▸ **Exercise**
Begin at the line containing "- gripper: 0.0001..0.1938" in the data below and go on through the line containing "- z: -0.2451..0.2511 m", repeating each line exactly; include both ends and no other line.

▸ **Material for this task**
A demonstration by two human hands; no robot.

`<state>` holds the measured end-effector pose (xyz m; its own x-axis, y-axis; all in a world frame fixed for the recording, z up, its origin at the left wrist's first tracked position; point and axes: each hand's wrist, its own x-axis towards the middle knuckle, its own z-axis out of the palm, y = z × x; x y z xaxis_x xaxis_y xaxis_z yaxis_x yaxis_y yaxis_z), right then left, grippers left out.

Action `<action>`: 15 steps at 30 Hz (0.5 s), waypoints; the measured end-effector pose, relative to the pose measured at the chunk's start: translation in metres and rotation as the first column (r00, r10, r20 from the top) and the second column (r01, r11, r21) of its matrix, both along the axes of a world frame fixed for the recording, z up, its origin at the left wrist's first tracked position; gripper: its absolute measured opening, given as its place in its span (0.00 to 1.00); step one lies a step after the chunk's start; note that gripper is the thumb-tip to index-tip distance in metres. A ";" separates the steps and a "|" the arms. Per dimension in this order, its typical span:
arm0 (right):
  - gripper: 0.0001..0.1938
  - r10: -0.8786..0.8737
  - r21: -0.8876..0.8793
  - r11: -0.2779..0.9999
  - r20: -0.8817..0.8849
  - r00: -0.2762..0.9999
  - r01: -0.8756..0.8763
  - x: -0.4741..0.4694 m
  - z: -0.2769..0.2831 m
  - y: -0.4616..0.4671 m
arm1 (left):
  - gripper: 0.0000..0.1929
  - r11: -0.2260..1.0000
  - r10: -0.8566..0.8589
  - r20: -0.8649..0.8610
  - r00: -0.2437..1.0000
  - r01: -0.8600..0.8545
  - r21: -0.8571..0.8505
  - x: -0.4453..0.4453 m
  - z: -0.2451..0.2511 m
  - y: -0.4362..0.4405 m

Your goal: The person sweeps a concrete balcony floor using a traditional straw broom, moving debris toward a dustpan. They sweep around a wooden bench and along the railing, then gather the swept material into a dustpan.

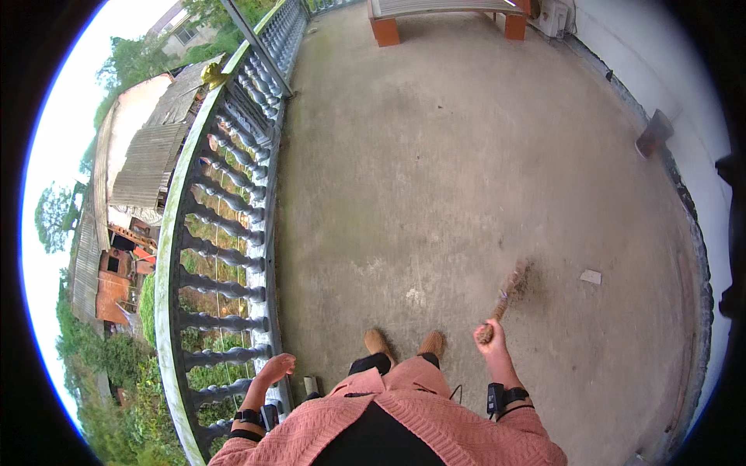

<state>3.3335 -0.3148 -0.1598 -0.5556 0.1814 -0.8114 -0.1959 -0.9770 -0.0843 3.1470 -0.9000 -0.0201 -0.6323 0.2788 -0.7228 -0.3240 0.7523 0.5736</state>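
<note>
My right hand [489,336] is closed around the handle of a brown natural-fibre broom [502,303], which points down and away from me. The broom's dark bristles [521,276] look blurred near the concrete floor [443,163]. My left hand [278,368] hangs by the balustrade at left, fingers slightly curled, with nothing seen in it. To the right of the broom a small pale flat piece [591,276] lies on the floor. My feet in tan shoes [377,342] stand between the two hands.
A balustrade with grey balusters [224,237] runs along the left side, crossed by a metal post [259,49]. A low platform with orange legs [386,32] stands ahead. By the white wall [658,58] at right is a dark cylindrical object [654,134]. A short pale tube [310,384] is near my left foot.
</note>
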 end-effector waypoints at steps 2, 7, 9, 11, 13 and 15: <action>0.09 0.112 -0.067 0.991 -0.044 0.993 -0.115 -0.019 0.008 -0.018 | 0.14 0.999 0.021 0.010 1.000 -0.021 -0.049 -0.005 0.001 0.001; 0.10 0.325 -0.378 0.847 -0.187 0.927 -0.373 -0.085 0.019 -0.052 | 0.15 0.999 -0.020 -0.001 1.000 0.020 -0.050 -0.026 -0.007 -0.023; 0.10 0.388 -0.437 0.784 -0.210 0.897 -0.441 -0.121 0.021 -0.071 | 0.14 0.994 0.053 0.067 0.996 -0.059 0.092 -0.044 -0.017 -0.041; 0.11 0.450 -0.511 0.664 -0.310 0.837 -0.546 -0.160 0.021 -0.096 | 0.13 0.983 0.099 0.074 0.992 -0.109 0.147 -0.061 -0.023 -0.059; 0.11 0.519 -0.497 0.599 -0.355 0.777 -0.627 -0.197 0.018 -0.122 | 0.13 0.982 0.156 0.032 0.987 -0.159 0.104 -0.078 -0.023 -0.069; 0.11 0.542 -0.465 0.612 -0.342 0.768 -0.639 -0.237 0.007 -0.151 | 0.13 0.975 0.163 0.027 0.986 -0.165 0.145 -0.097 -0.011 -0.083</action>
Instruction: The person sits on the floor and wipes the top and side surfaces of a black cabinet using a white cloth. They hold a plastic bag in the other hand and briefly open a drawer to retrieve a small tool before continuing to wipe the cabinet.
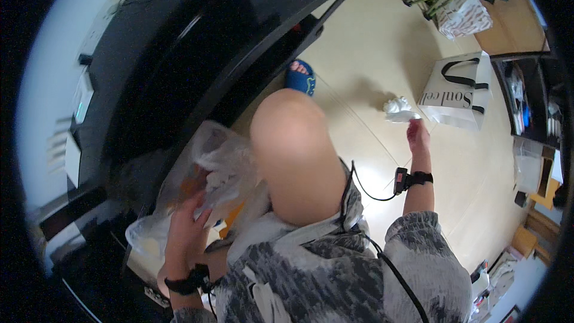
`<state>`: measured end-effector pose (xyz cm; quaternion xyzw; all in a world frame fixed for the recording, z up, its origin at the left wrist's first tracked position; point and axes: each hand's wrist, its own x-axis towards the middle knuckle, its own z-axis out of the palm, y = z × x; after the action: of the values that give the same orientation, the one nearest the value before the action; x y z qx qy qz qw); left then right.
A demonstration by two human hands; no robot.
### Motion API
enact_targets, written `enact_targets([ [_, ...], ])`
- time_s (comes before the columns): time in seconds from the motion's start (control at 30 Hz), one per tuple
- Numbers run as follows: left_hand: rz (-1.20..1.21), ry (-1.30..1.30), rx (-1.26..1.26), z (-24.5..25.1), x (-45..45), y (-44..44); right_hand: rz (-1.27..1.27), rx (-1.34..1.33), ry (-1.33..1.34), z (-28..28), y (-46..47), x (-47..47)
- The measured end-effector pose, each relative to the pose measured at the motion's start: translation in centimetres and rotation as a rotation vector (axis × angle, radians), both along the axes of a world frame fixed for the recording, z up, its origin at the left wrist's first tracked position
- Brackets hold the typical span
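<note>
My right hand (418, 137) reaches out over the tiled floor, closed on one end of a crumpled white bundle (398, 110). That bundle looks like thin plastic or tissue; which of them, I cannot tell. On the other side, my left hand (184, 226) is at a clear plastic bag (224, 148), blurred, its thumb and fingers apart. Nothing shows gripped between them. White crumpled pieces and something orange-brown show through the bag's film. My bare raised knee (291, 134) stands between the two hands.
A white paper carrier bag (453, 89) with black handles stands beyond my right hand. Black furniture (179, 54) fills the left side. My foot in a blue slipper (300, 78) is by its base. Black cables (394, 273) run along my clothing and from the wrist straps.
</note>
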<state>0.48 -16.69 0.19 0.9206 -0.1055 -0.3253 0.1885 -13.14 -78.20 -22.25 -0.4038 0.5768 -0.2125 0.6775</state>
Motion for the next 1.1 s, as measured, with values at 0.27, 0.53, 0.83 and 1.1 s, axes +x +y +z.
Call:
enact_targets([
  [0.27,-0.05,-0.041,-0.075,1.2,-0.8,1.8,0.3,-0.269,0.378,0.9,1.9,-0.9],
  [0.53,0.044,-0.175,-0.25,2.6,-0.1,3.8,0.743,0.113,-0.541,14.9,2.8,13.2],
  [0.83,0.344,-0.149,-0.772,3.0,1.4,6.5,1.577,0.006,-0.71,35.4,29.5,29.2],
  [1.1,0.978,0.34,-1.655,2.0,4.0,7.0,1.901,0.716,-0.63,32.0,49.1,28.0],
])
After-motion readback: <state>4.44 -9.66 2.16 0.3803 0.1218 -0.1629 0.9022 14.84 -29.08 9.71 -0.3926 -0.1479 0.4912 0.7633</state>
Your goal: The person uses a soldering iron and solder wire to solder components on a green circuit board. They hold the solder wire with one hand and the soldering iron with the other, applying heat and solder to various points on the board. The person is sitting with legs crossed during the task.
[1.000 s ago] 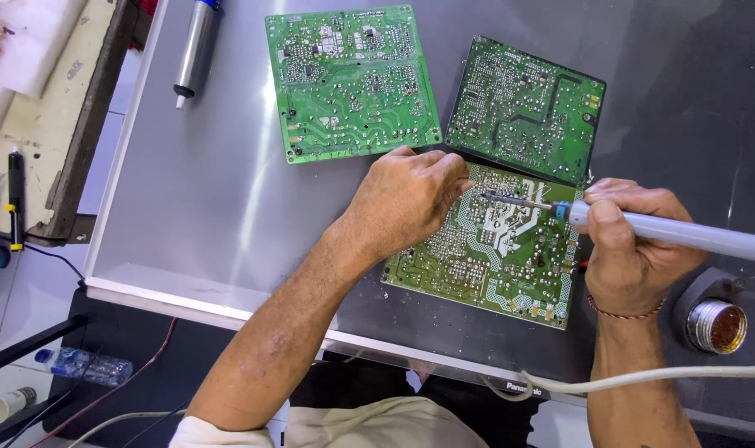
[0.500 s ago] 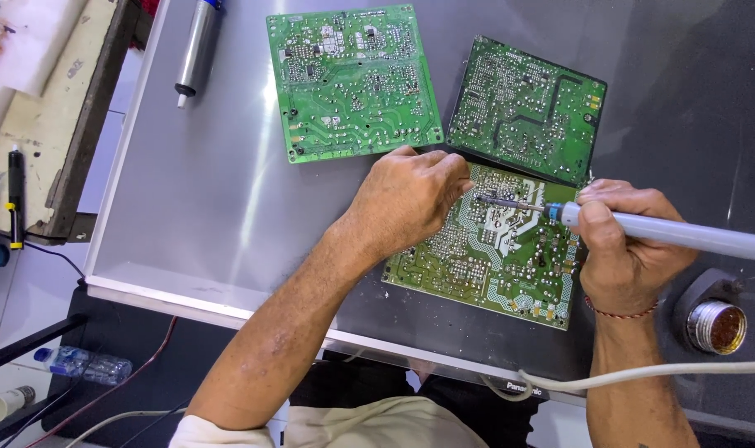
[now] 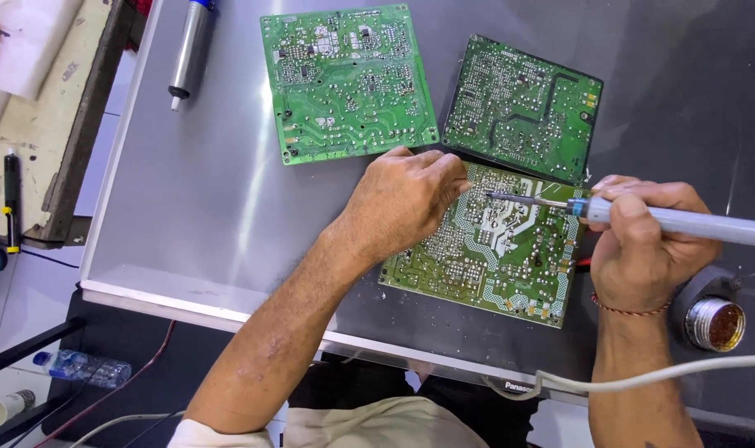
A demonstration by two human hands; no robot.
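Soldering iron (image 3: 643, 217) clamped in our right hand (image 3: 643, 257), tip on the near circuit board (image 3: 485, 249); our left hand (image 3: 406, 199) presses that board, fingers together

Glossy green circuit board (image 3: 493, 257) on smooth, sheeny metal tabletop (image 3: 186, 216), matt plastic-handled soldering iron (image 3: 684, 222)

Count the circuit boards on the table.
3: one light green board at top left, a darker board right of it, and the board under both hands. None seems hidden.
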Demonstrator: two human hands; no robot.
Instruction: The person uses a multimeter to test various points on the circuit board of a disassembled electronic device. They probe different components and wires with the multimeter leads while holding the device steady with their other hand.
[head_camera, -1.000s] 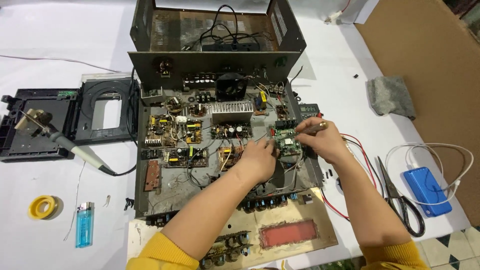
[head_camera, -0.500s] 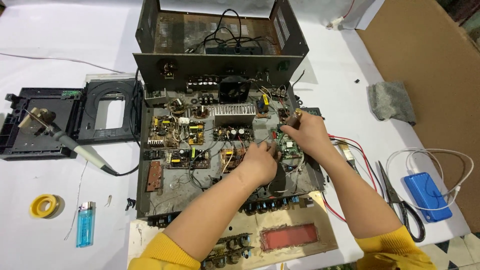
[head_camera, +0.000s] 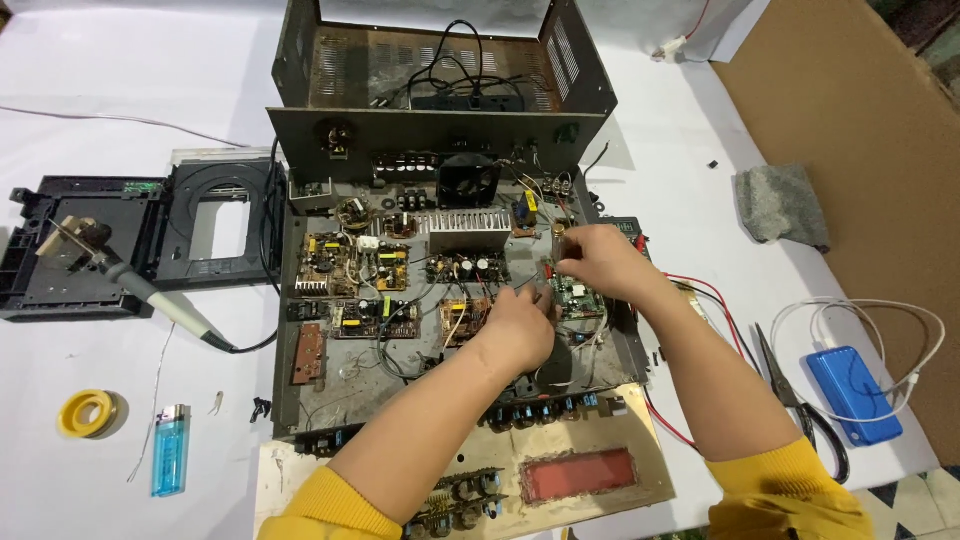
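Head camera looks down on an opened amplifier chassis (head_camera: 330, 395) on a white table (head_camera: 120, 80). Both hands meet over a small green circuit board (head_camera: 575, 297) at the chassis's right side. The left hand (head_camera: 520, 325) has its fingers curled against the board's left edge; the right hand (head_camera: 600, 258) pinches at its top edge, fingers nearly closed. Whether either truly grips it, I cannot tell. A soldering iron (head_camera: 150, 290) rests left, pliers (head_camera: 800, 400) right.
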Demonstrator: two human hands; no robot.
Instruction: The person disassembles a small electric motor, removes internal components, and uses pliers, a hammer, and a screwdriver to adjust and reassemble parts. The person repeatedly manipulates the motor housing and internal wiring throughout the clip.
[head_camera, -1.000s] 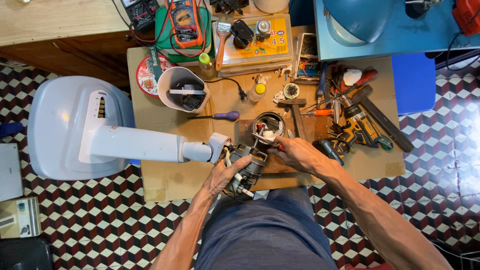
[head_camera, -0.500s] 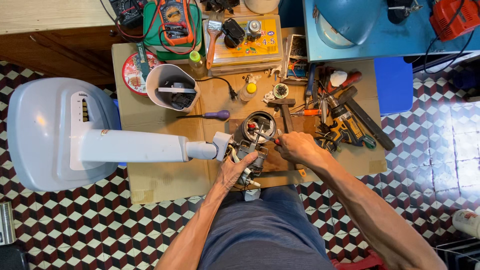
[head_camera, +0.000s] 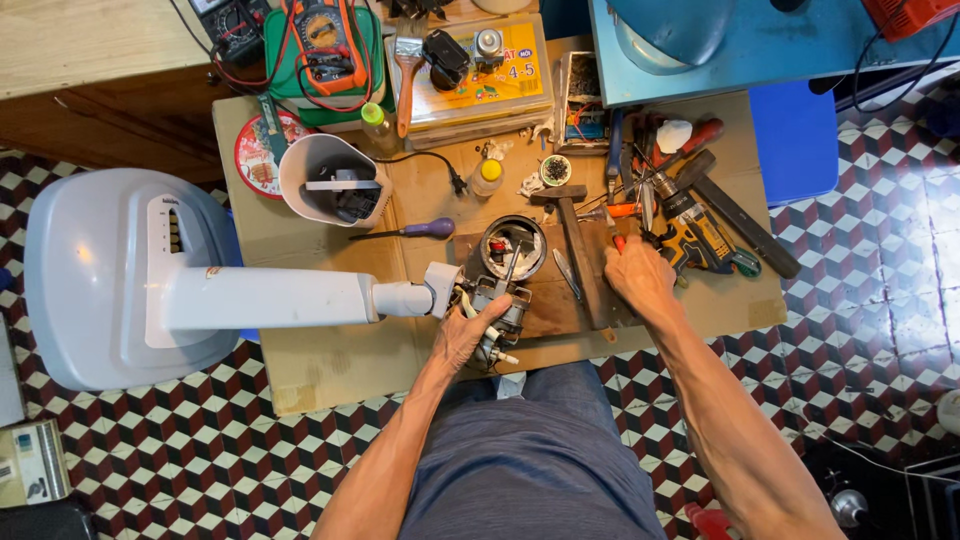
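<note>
Left hand (head_camera: 468, 335) is wrapped around the fan motor (head_camera: 497, 300), dead centre of the board; right hand (head_camera: 640, 280) is closing on an orange-handled tool (head_camera: 622, 212) at 1 o'clock; I'd keep that motor pinned while grabbing it.

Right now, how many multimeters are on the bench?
2. An orange-cased multimeter lies on the green box at the top of the bench; a black multimeter sits just left of it, partly cut off by the frame edge. Others may be hidden off-frame.
</note>
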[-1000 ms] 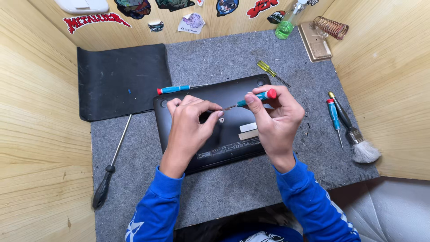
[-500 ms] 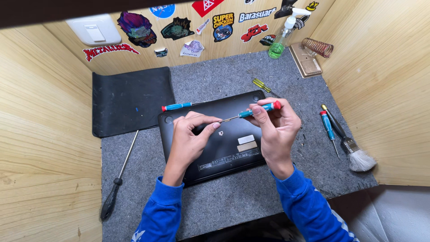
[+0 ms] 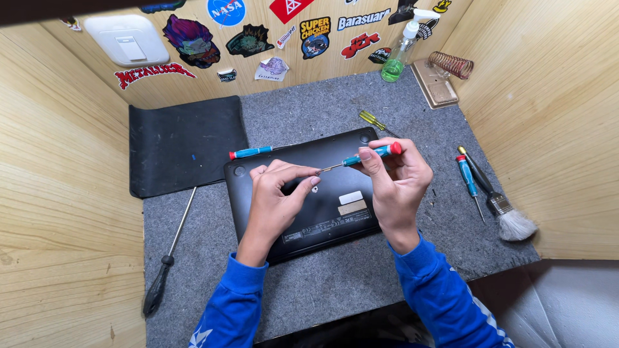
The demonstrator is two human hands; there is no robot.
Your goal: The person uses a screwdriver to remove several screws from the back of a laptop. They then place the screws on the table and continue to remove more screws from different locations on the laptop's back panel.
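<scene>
My right hand (image 3: 396,177) pinched a blue precision screwdriver (image 3: 361,156) nearly level, so my left hand (image 3: 277,190) fingertips could close on its tip. Both hovered over the upturned black laptop (image 3: 258,212), its underside facing me.

laptop (image 3: 303,212) upside down at centre of felt mat (image 3: 335,290); rubber pad (image 3: 187,145) behind-left; long screwdriver (image 3: 169,254) left; brush (image 3: 500,206) and small screwdriver (image 3: 469,180) right; spray bottle (image 3: 398,55) behind.
</scene>
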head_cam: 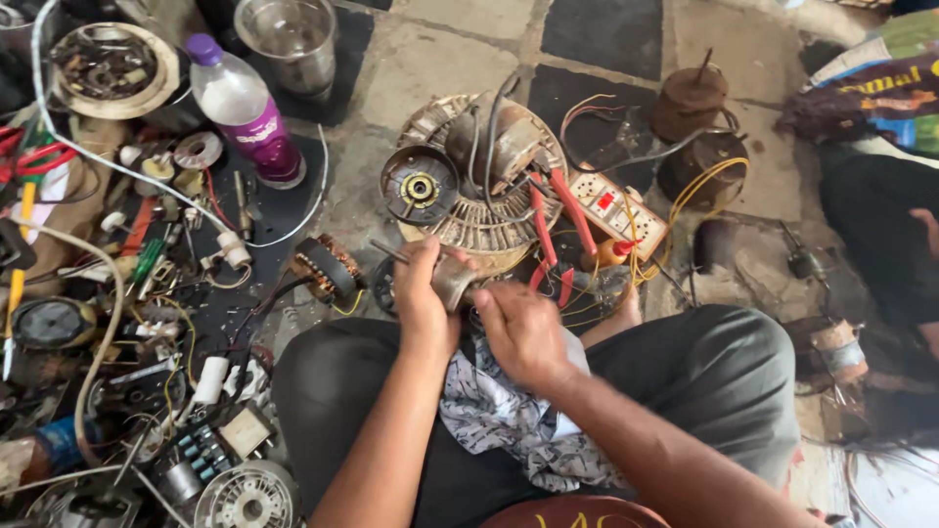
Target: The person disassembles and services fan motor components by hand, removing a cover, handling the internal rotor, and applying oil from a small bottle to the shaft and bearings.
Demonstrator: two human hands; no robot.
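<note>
bottle (245, 110): clear, purple cap and purple label
pliers (558, 230): red handles
switch board (616, 210): cream, red switch
wires (699, 181): yellow
cloth (499, 416): white, dark scattered print
trousers (714, 376): dark grey
floor (606, 34): black and pale grey tiles
motor part (452, 281): dull grey metal

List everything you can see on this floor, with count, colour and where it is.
rotor: one, grey metal with shaft, held in both hands
cloth: one, white patterned, on the lap
fan motor: one, cream and grey, floor ahead of the hands
pliers: one, red handles, right of the motor
power strip: one, white, right of the pliers
bottle: one, clear with purple label, upper left
steel cup: one, silver, top centre
brown motors: two, rusty, upper right
loose parts and wires: many, mixed colours, left
left hand: one, gripping the rotor
right hand: one, at the rotor's end
</note>
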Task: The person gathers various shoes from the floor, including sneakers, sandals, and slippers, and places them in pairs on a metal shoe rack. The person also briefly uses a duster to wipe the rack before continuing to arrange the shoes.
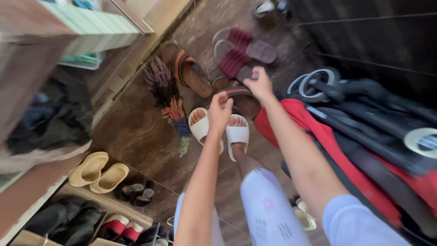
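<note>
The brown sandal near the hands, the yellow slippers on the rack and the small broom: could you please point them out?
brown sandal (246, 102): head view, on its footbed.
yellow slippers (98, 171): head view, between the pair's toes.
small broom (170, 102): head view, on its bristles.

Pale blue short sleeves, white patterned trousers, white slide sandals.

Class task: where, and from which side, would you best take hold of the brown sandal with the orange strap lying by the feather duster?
Probably the arched strap of the brown orange-strapped sandal, taken from above: it lies sole-down, so the strap stands clear of the footbed.
</note>
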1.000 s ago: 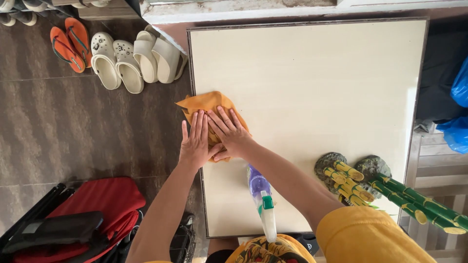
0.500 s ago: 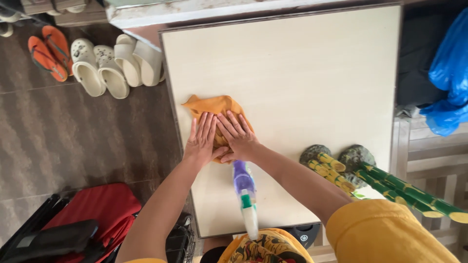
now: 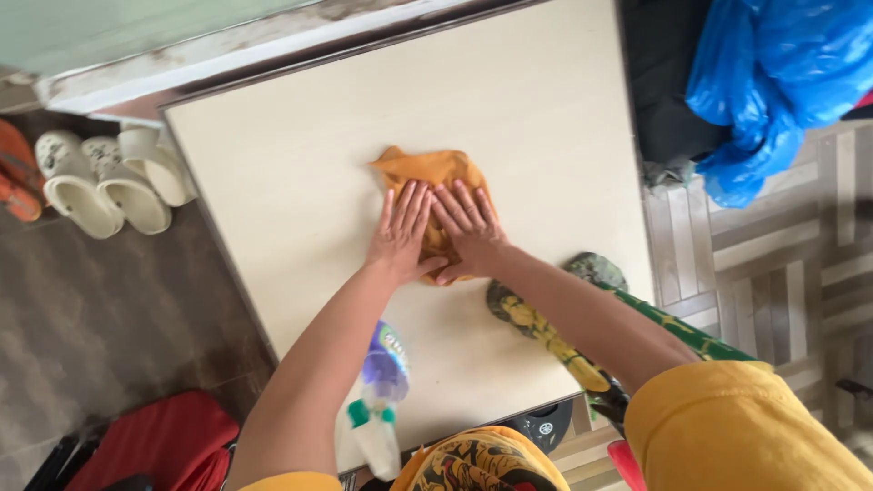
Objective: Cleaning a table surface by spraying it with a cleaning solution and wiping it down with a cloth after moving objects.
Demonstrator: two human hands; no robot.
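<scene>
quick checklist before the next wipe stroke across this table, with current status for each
1. Both hands flat on the orange cloth: ok, left hand and right hand press it side by side.
2. Cloth fully on the table: ok, away from every edge.
3. Far half of the tabletop free of objects: ok.
4. Spray bottle out of the path: ok for a forward stroke, but it sits at the near edge under the left forearm.
5. Bamboo-style ornament clear: not ok, close under the right forearm.
6. Surface wet: cannot tell.
</scene>
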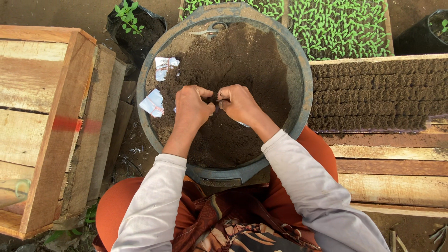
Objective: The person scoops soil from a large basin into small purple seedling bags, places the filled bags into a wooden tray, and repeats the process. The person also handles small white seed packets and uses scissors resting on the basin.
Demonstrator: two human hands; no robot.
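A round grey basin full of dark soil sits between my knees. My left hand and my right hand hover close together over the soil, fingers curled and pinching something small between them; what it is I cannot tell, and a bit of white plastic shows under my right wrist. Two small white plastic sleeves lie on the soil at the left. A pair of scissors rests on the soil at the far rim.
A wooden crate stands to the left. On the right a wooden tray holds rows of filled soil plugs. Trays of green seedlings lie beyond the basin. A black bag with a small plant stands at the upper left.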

▸ **Output of the exercise**
  - gripper: 0.0001..0.1938
  - r10: -0.8786..0.8737
  - r21: -0.8876..0.8793
  - r11: -0.2779..0.9999
  - r20: -0.8817..0.8849
  - r00: -0.2762..0.9999
  - r01: -0.8756..0.8763
  - x: -0.4741..0.4694 m
  - z: -0.2769..0.2831 m
  - y: -0.4616..0.4671 m
arm1 (left):
  - gripper: 0.0000..0.1929
  - r11: -0.2260..1.0000
  - r10: -0.8566..0.8589
  - r20: -0.8649..0.8610
  - r00: -0.2437..1.0000
  - r01: -0.8600..0.8545
  - r21: -0.8571..0.8505
  - x: -0.4453..0.4453 m
  - z: -0.2451..0.2511 m

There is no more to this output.